*Assignment:* Give back one number only: how many lines in the material below contain "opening".

*Data for the task:*
※

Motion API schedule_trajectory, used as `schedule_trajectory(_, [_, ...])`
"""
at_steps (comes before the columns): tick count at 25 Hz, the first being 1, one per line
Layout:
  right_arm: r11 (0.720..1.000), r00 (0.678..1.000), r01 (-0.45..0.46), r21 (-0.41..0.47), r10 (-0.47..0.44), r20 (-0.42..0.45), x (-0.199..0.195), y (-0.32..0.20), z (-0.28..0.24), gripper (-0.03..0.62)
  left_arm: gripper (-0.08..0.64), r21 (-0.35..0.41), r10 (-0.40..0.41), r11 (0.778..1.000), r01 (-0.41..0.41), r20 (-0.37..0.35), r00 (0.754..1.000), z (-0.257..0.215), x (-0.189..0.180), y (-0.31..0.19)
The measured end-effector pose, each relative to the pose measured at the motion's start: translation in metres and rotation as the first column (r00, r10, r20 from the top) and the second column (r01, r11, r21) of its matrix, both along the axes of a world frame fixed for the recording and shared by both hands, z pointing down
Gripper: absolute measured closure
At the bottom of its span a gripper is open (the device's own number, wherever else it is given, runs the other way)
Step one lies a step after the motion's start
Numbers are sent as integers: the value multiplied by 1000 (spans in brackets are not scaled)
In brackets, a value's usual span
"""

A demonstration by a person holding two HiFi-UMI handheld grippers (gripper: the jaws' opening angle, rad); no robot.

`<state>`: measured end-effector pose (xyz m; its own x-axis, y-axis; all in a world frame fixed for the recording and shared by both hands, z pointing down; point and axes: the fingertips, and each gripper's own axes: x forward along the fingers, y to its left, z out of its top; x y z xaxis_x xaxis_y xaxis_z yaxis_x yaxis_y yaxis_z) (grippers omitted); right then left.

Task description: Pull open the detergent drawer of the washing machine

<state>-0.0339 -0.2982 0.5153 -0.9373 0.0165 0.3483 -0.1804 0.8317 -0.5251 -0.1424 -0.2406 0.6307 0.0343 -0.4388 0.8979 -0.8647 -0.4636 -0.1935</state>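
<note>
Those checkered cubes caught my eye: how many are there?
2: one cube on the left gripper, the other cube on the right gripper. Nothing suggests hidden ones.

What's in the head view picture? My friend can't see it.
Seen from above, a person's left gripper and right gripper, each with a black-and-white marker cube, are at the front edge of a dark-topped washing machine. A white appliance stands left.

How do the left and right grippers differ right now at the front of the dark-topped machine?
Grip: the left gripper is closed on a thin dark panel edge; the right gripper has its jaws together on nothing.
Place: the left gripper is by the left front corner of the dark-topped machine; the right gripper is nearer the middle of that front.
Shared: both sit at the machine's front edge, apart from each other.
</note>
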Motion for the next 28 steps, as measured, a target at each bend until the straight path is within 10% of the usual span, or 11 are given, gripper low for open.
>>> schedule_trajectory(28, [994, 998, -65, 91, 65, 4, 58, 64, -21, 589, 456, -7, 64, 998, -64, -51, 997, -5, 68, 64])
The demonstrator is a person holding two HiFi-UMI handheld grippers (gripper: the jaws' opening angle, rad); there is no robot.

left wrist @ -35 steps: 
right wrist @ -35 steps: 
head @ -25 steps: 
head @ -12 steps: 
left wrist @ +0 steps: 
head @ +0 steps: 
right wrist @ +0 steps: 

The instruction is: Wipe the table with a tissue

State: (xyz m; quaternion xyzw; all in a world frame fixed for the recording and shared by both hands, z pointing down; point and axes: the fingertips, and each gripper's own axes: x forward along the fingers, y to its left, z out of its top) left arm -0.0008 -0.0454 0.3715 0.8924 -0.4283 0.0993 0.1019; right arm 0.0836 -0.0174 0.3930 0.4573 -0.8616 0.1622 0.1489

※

*Answer space:* 2